Curly’s new dress arrived from Belfast a few short weeks before she competed at regional championships back in November.  It fit her. Barely. The dress maker measured her in July when we were in Orlando for that nightmare trip, remember - when I lost the important dance bag?  Well, guess what? Curly grew a lot between July and November. That’s what 10 year olds specialize in. Some dress makers will take a second set of measurements before they finalize the dress.  Not this guy.

I was not thrilled about paying for a new dress that would not fit for very long.  Truth be told, at the level that Curly dances at her teacher will not allow her to wear the same dress for too long. Top dancers must stay current. Puke. Can I have some popcorn with my Kool-Aid?

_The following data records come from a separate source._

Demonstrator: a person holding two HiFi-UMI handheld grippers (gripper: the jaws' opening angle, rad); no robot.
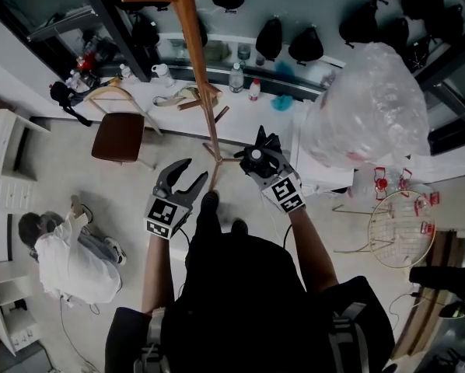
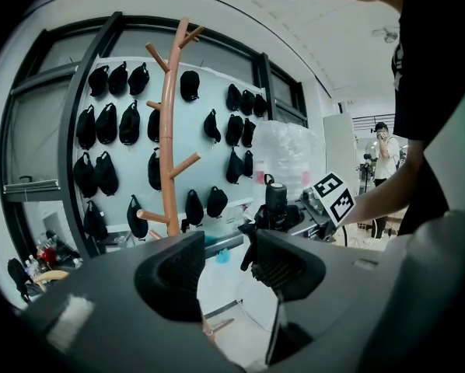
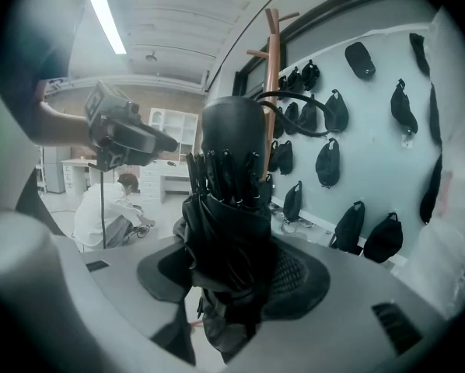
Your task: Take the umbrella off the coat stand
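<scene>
A black folded umbrella (image 3: 229,208) stands upright between the pads of my right gripper (image 3: 232,274), which is shut on it; its handle and wrist loop point up. In the head view the umbrella (image 1: 256,155) sits in the right gripper (image 1: 260,150), just right of the wooden coat stand (image 1: 197,68) and apart from its pegs. My left gripper (image 1: 195,169) is open and holds nothing, close to the stand's base on the left. From the left gripper view the coat stand (image 2: 169,130) rises ahead and the umbrella (image 2: 277,200) shows to the right past the open left gripper (image 2: 229,274).
A large clear plastic bag (image 1: 368,103) sits at the right, a wire basket (image 1: 400,228) below it. A brown chair (image 1: 120,134) stands left of the stand. A person (image 1: 69,255) crouches on the floor at lower left. Several black bags (image 2: 108,123) hang on the wall.
</scene>
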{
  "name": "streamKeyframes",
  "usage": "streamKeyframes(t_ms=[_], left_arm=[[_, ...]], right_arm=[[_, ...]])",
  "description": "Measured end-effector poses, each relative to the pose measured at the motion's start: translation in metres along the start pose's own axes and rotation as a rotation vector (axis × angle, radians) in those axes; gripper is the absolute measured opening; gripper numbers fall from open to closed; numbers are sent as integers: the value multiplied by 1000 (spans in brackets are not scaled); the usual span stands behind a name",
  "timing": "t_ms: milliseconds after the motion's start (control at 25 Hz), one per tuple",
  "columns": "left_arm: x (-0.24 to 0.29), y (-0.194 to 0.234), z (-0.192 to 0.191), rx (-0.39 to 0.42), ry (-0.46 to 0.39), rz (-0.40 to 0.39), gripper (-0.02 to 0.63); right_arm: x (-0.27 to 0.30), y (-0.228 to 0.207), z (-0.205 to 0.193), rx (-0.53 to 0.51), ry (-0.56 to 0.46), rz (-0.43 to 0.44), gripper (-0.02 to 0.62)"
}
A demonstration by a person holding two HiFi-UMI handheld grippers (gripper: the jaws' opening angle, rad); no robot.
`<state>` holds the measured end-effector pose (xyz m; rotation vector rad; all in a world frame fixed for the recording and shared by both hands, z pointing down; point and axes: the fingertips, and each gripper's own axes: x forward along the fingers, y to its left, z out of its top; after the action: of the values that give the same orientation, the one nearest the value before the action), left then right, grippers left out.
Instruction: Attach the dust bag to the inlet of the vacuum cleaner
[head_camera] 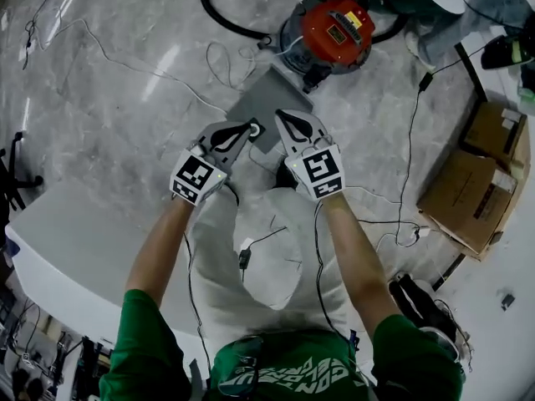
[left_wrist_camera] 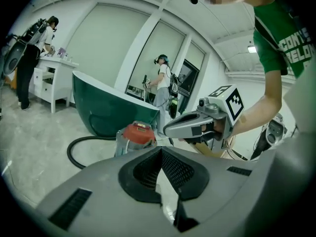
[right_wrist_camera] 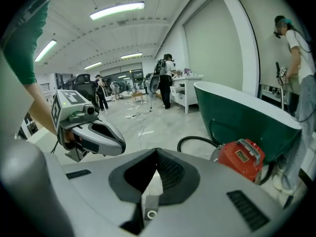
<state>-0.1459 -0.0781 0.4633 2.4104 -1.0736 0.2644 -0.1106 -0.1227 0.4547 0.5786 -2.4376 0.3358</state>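
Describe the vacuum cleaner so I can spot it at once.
On the grey floor, beyond the flat grey dust bag, stands the vacuum cleaner, a round drum with a black hose curling round it. Its bright red top sets it apart from the brown boxes nearby.

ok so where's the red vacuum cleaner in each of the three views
head view: vacuum cleaner at the top, right of centre.
left gripper view: just left of centre, above the tool.
right gripper view: lower right.
shared landmark: the black hose looping on the floor beside it.
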Motion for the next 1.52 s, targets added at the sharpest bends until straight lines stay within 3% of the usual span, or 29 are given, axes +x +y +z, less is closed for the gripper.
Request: streamKeyframes(t_ms=[320,480,800,1080,1520], left_arm=[[42,46,-155,107,67,-161,3],[66,65,-233,131,97,-247,3],[117,87,-351,218,137,-419,3],[146,98,-423,316,156,-491,3],[161,92,-481,390,227,-577,3]], right_arm=[[99,29,-153,54,-25,-82,8],[140,30,-238,144,-35,-133,8],[201,20,-372,235,-95,-294,8],[231,21,-439,254,-93,-373,8],[239,49,-492,239,-39,-419,9]])
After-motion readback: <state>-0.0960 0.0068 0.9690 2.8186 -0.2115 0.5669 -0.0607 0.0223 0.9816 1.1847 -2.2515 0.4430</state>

Preparing for World Championships
in North Carolina.  Wig.  check.  Sprakle socks.  check.
  Fancy headpiece.  check.  Can you say:  DRESS?!
I emailed the dress guy (let’s call him DG) to let him know that the dress barely fit her.  I asked him if he would be able to meet me at the November competition, and take the dress back with him to Belfast. Lots of dress makers have booths set up at these competitions to showcase their wares. He wasn’t coming in town for regionals. Damn.

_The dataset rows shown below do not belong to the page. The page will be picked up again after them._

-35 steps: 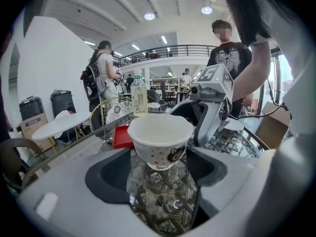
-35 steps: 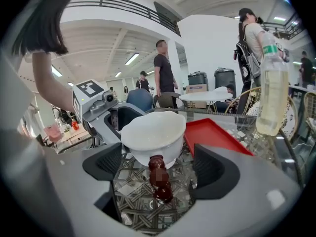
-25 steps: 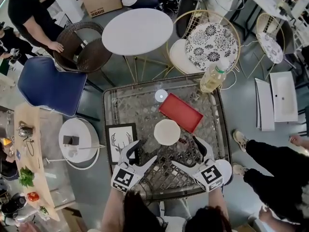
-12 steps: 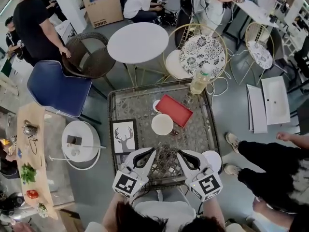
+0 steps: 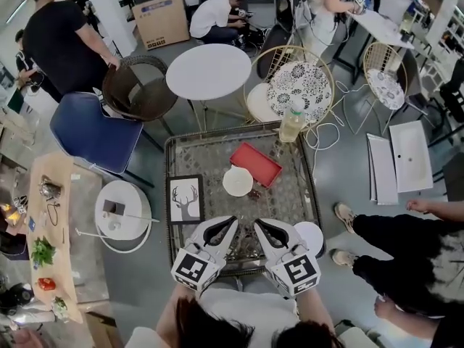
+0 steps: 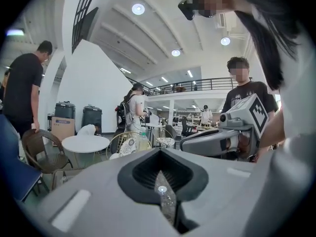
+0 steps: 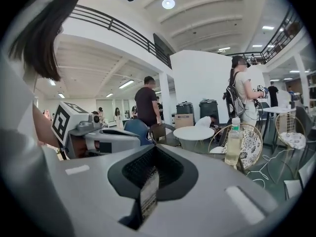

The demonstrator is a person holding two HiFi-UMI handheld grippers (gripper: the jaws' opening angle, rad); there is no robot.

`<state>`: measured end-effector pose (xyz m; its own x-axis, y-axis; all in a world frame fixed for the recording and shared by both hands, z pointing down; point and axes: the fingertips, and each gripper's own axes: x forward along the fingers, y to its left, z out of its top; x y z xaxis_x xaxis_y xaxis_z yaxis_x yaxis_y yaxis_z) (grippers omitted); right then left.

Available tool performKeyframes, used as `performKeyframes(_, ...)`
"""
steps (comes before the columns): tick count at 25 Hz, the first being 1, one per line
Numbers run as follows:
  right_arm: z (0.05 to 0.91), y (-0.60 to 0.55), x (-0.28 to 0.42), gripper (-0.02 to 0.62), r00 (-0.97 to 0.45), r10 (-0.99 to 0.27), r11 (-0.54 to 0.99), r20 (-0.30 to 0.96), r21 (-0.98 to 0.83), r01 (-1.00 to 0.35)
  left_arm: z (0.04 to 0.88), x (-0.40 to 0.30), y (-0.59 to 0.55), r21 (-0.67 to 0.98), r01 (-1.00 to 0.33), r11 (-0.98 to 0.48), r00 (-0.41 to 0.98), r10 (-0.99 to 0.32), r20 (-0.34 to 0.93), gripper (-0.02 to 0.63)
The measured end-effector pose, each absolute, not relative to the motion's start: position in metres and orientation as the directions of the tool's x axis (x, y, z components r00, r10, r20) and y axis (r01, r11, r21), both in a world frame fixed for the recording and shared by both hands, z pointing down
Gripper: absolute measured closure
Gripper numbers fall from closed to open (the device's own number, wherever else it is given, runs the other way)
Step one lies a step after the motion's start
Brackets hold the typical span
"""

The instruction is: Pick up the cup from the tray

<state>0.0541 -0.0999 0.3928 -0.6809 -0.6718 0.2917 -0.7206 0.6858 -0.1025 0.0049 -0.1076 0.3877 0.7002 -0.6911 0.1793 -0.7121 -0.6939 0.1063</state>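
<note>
A red tray (image 5: 255, 164) lies on the glass table (image 5: 181, 151), toward its far side. At the tray's far left corner a small pale cup (image 5: 233, 153) shows only faintly; I cannot tell if it stands on the tray or beside it. A white round dish (image 5: 237, 181) sits just in front of the tray. My left gripper (image 5: 223, 228) and right gripper (image 5: 264, 228) hover side by side over the table's near edge, well short of the tray. In both gripper views the jaws meet, left gripper (image 6: 160, 181) and right gripper (image 7: 148, 191), with nothing held.
A bottle of yellow liquid (image 5: 291, 124) stands at the table's far right corner, and a framed deer picture (image 5: 185, 198) lies at its left. A white disc (image 5: 312, 236) sits at the near right corner. A round white table (image 5: 209, 71), chairs and several people surround the table.
Both grippers have drawn back from over the table's front part to its near edge and risen. The head view now looks from higher, so the table appears smaller.
</note>
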Motion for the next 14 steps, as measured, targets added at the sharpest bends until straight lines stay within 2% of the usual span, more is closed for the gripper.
performKeyframes(14,0.391,-0.1,0.055,0.572,-0.677,-0.673,0.692,0.298,-0.069,-0.719,0.382,0.016,-0.106,0.107,-0.707,-0.699,0.706,-0.689,0.162,0.606)
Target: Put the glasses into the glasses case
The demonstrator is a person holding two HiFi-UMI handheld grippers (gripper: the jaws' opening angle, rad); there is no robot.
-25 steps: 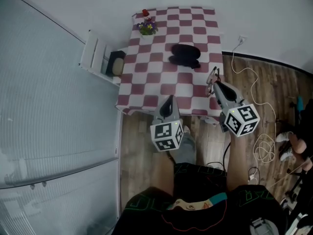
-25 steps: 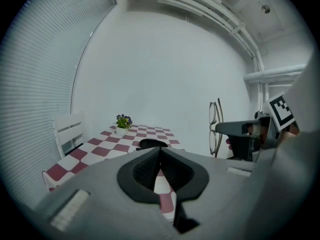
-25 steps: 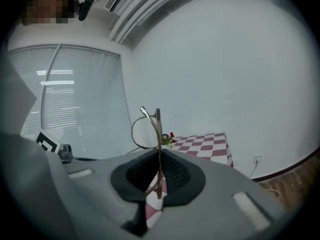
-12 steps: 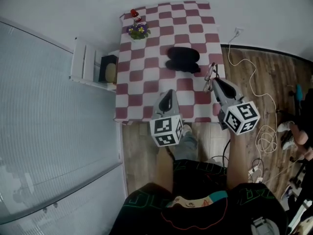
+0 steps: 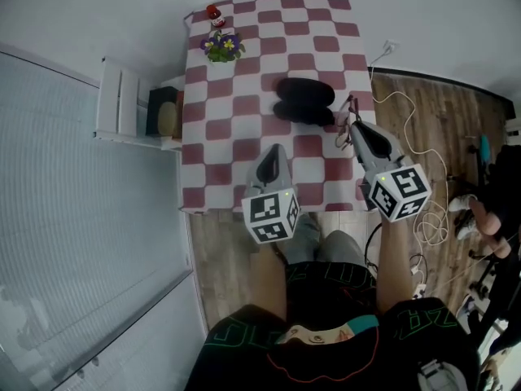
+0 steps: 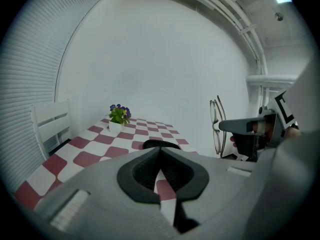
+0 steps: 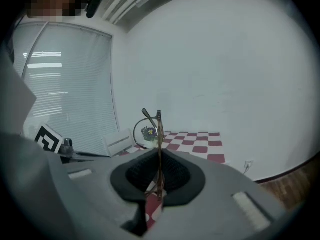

Then it fell off my radar.  Did you know that I used to have 5 of my 6 kids in Irish dancing?  Now I am down to one. Life is busy with other things and lots of older kids’ activities.  So an Irish dancing dress that won’t be needed until World Championships in April was not a huge priority in early December.  Until - um, she tried the dress on in early March. The teacher was like, ‘Well, maybe it is OK that it is so short on her, but it is really, really short.’  Crap.
I know you know this, but: 

If I had my way, only dancers at the top level would be allowed to order new dresses. Then the other dancers are forced to buy repeat dresses. Great idea, right? The teachers would never go for it. Too hard to police, and they do not want to tick off the dress makers who would be practically out of business. You would not believe the number of dresses people like me lug to competitions to toss on a used sales rack and hope for the best. It is maddening.